On the work front, it has been wonderful. It’s been four years since I went solo as a leadership coach. I now have quite a few clients with whom I’ve spent a long time. This year, several of them successfully transitioned to better jobs. Some of my founder clients emerged from troughs and began their redemption journeys. Perhaps the most rewarding part of this journey has been the opportunity to develop relationships with them that go beyond just work. We’ve talked about marriages, parenthood, and the brightest and darkest thoughts and moments in between.
Another significant experience in my professional life was exploring opportunities to return to the workplace. These interviews and offers challenged me to think through my priorities. They forced me to confront how I wanted to spend my time. I realized I was still more confused than I preferred. In the end, I gained more clarity on what’s important to me. Choosing isn’t easy, but I’m glad I had these “crossroads” to stress test my values and dreams.

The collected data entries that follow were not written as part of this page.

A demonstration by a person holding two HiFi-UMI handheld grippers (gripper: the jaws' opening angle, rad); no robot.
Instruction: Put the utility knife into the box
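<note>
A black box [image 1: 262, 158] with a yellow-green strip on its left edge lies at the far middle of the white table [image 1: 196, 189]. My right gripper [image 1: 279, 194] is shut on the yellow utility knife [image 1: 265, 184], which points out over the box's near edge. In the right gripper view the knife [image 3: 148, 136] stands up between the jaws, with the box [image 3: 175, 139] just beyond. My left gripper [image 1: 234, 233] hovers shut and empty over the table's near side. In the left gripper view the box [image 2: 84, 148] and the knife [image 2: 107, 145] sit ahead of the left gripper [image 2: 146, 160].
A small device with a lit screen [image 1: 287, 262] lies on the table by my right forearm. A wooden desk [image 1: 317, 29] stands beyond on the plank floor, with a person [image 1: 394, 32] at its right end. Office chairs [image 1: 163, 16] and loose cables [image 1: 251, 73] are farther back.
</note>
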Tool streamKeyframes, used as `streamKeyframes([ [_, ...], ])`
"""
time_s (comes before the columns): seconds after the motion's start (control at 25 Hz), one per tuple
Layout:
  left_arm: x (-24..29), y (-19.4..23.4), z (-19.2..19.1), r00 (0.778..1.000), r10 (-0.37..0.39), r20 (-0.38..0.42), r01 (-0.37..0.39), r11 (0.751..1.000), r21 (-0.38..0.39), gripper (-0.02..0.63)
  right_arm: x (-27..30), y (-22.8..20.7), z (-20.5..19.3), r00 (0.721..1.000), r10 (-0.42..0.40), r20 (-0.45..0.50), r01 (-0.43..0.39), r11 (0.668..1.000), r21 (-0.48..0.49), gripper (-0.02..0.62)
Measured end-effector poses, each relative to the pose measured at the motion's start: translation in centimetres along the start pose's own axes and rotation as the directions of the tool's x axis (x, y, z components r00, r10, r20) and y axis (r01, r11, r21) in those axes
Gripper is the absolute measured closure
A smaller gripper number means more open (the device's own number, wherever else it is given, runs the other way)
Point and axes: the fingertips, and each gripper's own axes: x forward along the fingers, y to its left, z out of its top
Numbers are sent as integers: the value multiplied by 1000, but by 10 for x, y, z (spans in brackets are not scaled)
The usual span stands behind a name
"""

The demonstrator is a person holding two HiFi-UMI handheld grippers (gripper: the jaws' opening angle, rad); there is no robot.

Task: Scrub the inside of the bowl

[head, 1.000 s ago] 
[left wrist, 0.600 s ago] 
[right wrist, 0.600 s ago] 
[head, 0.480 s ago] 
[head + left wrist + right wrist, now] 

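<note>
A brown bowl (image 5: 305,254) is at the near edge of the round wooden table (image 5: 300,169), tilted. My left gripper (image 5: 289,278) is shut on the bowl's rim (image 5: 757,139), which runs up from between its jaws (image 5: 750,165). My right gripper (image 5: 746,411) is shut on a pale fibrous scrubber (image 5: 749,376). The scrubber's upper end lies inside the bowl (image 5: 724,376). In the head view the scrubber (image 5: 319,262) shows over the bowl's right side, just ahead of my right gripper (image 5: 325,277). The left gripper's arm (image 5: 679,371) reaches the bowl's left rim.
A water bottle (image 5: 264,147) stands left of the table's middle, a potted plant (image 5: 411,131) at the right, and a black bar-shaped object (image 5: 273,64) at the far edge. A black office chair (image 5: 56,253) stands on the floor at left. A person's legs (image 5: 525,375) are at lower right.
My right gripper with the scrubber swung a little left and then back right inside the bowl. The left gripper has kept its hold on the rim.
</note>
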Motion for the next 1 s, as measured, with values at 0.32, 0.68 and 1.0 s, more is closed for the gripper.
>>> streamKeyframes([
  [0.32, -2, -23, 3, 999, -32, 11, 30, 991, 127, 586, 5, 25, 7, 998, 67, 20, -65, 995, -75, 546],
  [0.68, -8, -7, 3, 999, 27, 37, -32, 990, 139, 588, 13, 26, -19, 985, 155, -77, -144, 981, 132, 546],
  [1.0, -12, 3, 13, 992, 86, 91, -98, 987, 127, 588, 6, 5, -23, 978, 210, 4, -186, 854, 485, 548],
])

I’m glad I had to confront what I thought I wanted, the unfulfilled accolades I yearned for, what I thought the world wanted me to do, and what I thought I was supposed to do.
The world of art and entertainment also left an impact on me this year. My daughter’s fascination with Taylor Swift opened my eyes to the singer’s incredible journey and wide-reaching influence. (And yes, I’m proud to have become a Swiftie!) Swift and my daughter have taught me a lot about their worlds.
Geeking out on the works of filmmakers like Makoto Shinkai and contrasting that with Hayao Miyazaki’s latest movie, I gained an appreciation for the ever-changing cycles of trends and art. They also gave me a deeper appreciation of these directors’ attempts to express themselves. In the case of Miyazaki, even after everything he has created, even at the age of almost 90, he is still trying to articulate his deepest struggles. It’s both comforting and concerning at the same time. After all he has created and accomplished, he’s still trying to answer the question, both to us the audience and to himself, “How do you live?”
Finally, the remake of “Slam Dunk” wrapped everything up for me neatly, at least for now. Life is a constant back and forth between the past and the future. Every moment adds to this dialogue. All these artists, from Swift to Shinkai to Takehiko Inoue, are all trying in their own ways to narrate life’s moments.
As I try to narrate my own 2023, as I try to make sense of the present that is fast becoming the past, in the midst of this dialogue sits nostalgia and anxiety. I know. I know. I need to learn to tame my melancholic tendencies. Yet, I also recognize that this yearning and wonderment about “what ifs” is something I will continue to grapple with.
And so, nostalgia, for me, at least at this moment, serves as a mechanism to make sense of the past in order to move forward. It is my way of wrapping up experiences, putting them in their right places, and using whatever insights I can gather from them to prepare for the future. Nostalgia isn’t just dwelling on the past. It’s like a signal that we’re about to really understand something, something we’ve experienced but didn’t fully grasp back then. It’s not about wanting to go back in time; it’s realizing that those experiences meant more than we thought.
Nostalgia tells me that my old way of seeing the past is about to change. It’s not about being stuck in what was, but understanding it in a new way and moving forward. It is a process that helps me turn all experiences into evidence, in order to convince myself that whatever the future unfolds, will be okay.